Panchavarnathatha is a 2018 Indian Malayalam-language comedy film directed by Ramesh Pisharody in his directorial debut and co-written with Hari P. Nair. It was produced by Maniyanpilla Raju through Maniyanpilla Raju Productions, and stars Jayaram and Kunchacko Boban.
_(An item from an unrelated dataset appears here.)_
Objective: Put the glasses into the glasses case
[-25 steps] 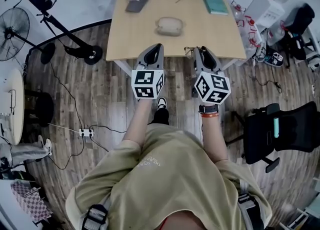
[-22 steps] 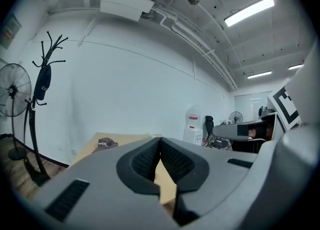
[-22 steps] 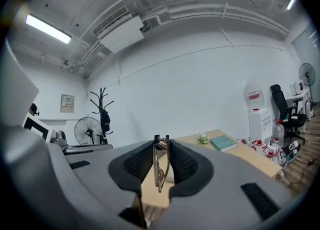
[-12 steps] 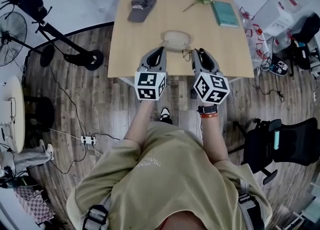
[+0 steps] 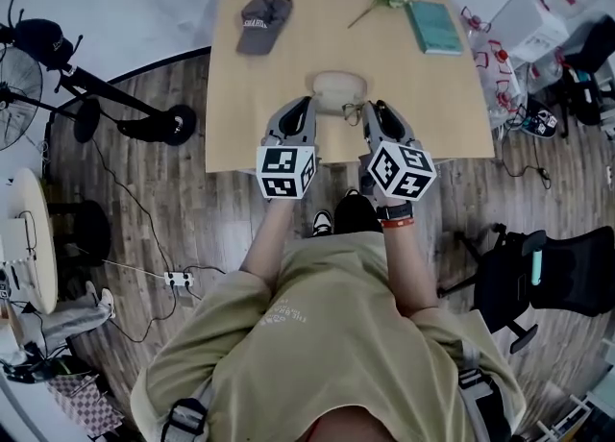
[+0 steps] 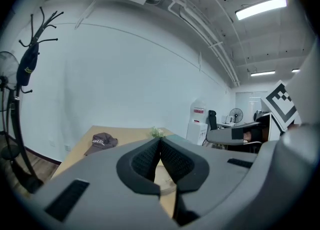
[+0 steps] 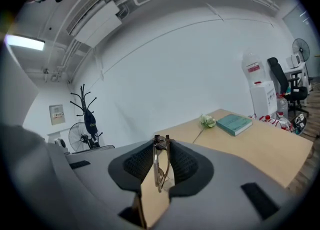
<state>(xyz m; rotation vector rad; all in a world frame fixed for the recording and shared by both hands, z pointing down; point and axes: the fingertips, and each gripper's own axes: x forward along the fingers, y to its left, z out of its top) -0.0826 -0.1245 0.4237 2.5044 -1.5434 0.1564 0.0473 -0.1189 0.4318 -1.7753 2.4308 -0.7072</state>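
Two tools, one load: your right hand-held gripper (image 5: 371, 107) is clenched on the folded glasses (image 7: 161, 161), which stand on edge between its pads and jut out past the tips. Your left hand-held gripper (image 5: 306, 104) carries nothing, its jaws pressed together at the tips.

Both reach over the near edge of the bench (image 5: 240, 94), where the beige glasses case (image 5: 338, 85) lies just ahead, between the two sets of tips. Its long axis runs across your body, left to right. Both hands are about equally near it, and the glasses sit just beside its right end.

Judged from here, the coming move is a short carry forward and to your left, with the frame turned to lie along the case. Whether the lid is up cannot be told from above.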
Principal photography began in Velloor on 10 January 2018. The film was released on 14 April 2018 during the Vishu holiday.

==Plot==
The story revolves around Vijayan Joseph Muhammed, a unique person who owns a pet shop. He had come to this place years back with a circus troupe. The pet shop is a concern to many of his neighbours. Kalesh is the MLA of this particular constituency and the next election is nearing. While attending the first holy communion of Abraham's daughter, Kalesh's wife Chithra abducts a Macaw while drunk. Vijayan gets the video of Chithra in which she takes the parrot. As for the circumstances they allow him to stay in their home after he and his animals are evicted from their place. Vijayan and his friend Velu, along with their animals, help Kalesh and his family in many ways, earning their appreciation. Through a friend settled abroad, Kalesh and Chithra offer Vijayan a job, but he refuses it for some reason. The next day, Velu tries to wake up Vijayan after his phone beeps but he doesn't get up. Vijayan has died in his sleep. Everyone from the local neighbourhood mourns and weep from Vijayan's death. Kalesh gives Vijayan's Macaw to a little orphan girl. It is revealed to be Vijayan's final wish, which had told Kalesh, along with the fact he is terminally ill. Kalesh and Chithra walk away with the girl and the Macaw, implying they may adopt her.

==Cast==

- Jayaram as Vijayan Joseph Mohammed
- Kunchacko Boban as MLA Kalesh
- Anusree as Chithra
- Ashokan as Udayan
- Maniyanpilla Raju as Abraham
- Joju George as Nazeer
- Dharmajan Bolgatty as Velu
- Mallika Sukumaran as Sreelatha Teacher
- Salim Kumar as Adv. Jimmy
- Prem Kumar as SI K.O Rangan
- Anjo Nayar as Abraham's wife
- Janardhanan as Bride's Father
- Tini Tom as James Thomas
- Kunchan as Anil, Pet Buyer
- Seema G. Nair as Deepa Udayan
- Subi Suresh as Chithra's Friend
- Nandhan Unni as Unnikrishnan
- Chembil Ashokan as Eappachen
- Vinod Kedamangalam as Eappachen's Assistant
- Chali Pala as Kunjachan, Wedding Guest
- Balaji Sarma as Sabu, Jimmy's Assistant
- Kalabhavan Haneef as Ajayan, Jimmy's Assistant
- Sajan Palluruthy as Chacko, Jimmy's Assistant
- K. T. S. Padannayil as Babu
- Devichandana as Chinnamma
- Manju Pathrose as Servant
- Dini Daniel as Bus Conductor
- Kanakalatha as Bride's Mother
- Bindu Murali as Nun
- Jis Joy as Pet Buyer (Cameo Appearance)
- Sreejith Ravi as Pet Buyer's Son (Photo Presence)
- Subeesh Sudhi as Thoma, Driver
- Firoz Azeez as an artist in dubbing studio
- Lakshmika Sajeevan as Sreekala

==Production==
Panchavarnathatha is the directorial debut of Ramesh Pisharody and he co-wrote the film with Hari P. Nair. It was originally meant to be directed by Nadirshah, who suggested Pisharody to direct it himself. Since Maniyanpilla Raju had earlier suggested Pisharody to direct a film some years ago, he approached Raju for investing the film to which he agreed. Principal photography commenced on 10 January 2018 at Velloor, Kottayam in Kerala. The main locations are Karikode, Peruva and Pala.

== Music ==

The music of the film is composed by M. Jayachandran and Nadirshah, while lyrics is written by Santhosh Varma and B. K. Harinarayanan. The full soundtrack album, consisting of 4 tracks was released on 5 April 2018 by Manorama Music.

Track listing
| No. | Title | Singer(s) | Length |
|---|---|---|---|
| 1. | "Varika Rasika" | Shankar Mahadevan (Raga)-Kamboji |  |
| 2. | "Panchavarna Thatha" | Haricharan, Jyothsna |  |
| 3. | "Chiri Chiri" | M. G. Sreekumar |  |
| 4. | "Pokayayi" | K. J. Yesudas |  |

==Release==

=== Theatrical ===
The film was released on 14 April 2018 and was a commercial success at the box office.